Given material:
━━━━━━━━━━━━━━━━━━━━

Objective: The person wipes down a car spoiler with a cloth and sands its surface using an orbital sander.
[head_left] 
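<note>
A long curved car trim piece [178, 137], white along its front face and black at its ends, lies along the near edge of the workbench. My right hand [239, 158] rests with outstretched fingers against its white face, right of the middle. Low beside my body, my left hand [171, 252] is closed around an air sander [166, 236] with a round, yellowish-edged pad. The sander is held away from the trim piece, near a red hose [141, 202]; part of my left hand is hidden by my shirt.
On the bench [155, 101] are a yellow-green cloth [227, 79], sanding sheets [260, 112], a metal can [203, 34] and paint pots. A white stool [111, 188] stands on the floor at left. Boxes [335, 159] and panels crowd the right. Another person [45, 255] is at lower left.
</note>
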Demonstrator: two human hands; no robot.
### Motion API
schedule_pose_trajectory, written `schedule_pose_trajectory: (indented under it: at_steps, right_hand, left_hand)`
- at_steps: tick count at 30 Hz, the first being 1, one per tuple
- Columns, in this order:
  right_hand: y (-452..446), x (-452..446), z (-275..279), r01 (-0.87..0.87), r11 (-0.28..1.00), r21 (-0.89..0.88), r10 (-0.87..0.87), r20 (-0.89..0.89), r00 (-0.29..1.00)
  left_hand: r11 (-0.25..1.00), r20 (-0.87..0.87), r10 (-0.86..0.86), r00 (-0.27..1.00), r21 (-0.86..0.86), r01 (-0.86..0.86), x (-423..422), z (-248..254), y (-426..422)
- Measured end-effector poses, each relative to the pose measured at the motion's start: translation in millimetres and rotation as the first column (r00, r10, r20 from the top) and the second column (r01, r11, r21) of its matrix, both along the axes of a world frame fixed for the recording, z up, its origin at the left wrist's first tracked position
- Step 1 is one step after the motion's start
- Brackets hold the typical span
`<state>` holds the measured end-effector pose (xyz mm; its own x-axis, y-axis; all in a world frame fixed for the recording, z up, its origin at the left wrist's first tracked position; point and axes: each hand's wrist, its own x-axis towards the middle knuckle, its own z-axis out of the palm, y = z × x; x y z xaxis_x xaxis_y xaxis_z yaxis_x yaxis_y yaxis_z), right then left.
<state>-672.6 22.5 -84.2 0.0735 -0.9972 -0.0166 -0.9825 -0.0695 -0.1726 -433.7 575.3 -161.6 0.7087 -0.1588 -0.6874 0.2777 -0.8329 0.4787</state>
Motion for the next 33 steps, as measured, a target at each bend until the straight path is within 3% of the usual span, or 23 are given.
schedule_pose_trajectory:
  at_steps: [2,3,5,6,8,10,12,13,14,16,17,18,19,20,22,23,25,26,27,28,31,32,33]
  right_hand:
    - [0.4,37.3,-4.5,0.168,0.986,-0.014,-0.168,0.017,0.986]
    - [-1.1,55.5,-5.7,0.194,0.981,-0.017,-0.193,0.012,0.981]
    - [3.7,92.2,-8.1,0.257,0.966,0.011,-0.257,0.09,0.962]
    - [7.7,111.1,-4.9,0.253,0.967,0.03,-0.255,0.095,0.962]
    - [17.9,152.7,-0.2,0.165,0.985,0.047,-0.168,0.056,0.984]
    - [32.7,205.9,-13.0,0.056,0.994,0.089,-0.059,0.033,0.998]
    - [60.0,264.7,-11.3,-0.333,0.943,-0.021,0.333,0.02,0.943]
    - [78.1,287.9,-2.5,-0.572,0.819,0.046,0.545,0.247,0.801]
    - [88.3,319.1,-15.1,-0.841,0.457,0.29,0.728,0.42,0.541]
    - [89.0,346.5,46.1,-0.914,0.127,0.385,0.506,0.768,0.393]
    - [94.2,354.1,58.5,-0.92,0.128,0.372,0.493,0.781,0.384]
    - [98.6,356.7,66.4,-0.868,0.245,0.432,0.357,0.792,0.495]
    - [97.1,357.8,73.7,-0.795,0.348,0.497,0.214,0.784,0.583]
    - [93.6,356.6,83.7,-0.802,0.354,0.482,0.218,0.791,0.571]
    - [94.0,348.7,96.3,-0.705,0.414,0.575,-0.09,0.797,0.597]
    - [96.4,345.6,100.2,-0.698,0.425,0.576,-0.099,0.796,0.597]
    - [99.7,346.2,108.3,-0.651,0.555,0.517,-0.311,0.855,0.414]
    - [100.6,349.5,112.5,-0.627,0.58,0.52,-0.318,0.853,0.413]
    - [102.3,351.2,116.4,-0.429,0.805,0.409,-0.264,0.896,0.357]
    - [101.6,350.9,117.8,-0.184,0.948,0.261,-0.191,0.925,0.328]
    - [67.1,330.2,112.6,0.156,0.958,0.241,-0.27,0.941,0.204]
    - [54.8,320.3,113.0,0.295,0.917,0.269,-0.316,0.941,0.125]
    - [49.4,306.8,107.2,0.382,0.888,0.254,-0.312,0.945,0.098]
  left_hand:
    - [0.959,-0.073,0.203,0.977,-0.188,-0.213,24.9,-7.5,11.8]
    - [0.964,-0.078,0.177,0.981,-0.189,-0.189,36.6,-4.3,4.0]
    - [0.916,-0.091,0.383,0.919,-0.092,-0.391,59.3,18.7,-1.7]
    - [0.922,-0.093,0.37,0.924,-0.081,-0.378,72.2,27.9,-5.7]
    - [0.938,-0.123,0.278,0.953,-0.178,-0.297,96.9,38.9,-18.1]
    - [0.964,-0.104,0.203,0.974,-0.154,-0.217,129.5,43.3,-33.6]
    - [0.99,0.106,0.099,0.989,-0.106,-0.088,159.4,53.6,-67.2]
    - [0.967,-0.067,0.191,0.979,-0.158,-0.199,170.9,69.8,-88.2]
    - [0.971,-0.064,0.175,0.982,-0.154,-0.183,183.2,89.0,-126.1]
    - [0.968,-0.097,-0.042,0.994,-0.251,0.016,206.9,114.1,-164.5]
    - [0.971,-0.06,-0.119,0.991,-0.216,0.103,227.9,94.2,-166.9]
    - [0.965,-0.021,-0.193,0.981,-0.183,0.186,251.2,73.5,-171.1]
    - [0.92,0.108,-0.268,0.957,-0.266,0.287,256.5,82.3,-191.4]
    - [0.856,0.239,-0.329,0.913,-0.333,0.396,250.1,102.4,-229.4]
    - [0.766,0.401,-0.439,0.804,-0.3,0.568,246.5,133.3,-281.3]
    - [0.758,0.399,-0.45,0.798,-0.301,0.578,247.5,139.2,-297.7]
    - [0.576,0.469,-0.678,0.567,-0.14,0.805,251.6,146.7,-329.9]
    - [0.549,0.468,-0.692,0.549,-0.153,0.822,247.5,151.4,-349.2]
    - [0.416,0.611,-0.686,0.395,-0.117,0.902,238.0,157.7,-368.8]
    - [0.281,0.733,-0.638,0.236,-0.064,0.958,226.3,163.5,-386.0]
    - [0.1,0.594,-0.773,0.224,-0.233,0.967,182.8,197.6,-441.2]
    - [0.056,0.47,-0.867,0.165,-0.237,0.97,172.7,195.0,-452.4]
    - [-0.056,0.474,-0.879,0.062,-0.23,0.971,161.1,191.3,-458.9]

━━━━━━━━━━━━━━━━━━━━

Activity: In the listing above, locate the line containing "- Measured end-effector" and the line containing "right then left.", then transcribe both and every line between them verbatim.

Answer below:
- Measured end-effector poses, each relative to the pose measured at the motion's start: translation in millimetres and rotation as the first column (r00, r10, r20 from the top) and the second column (r01, r11, r21) of its matrix, both along the axes of a world frame fixed for the recording, z up, its origin at the left wrist's first tracked position
- Step 1 is one step after the motion's start
- Brackets hold the typical span
`<state>` holds the measured end-effector pose (xyz mm; its own x-axis, y-axis; all in a world frame fixed for the recording, z up, its origin at the left wrist's first tracked position; point and axes: each hand's wrist, its own x-axis towards the middle knuckle, its own z-axis out of the palm, y = z × x; x y z xaxis_x xaxis_y xaxis_z yaxis_x yaxis_y yaxis_z), right then left.

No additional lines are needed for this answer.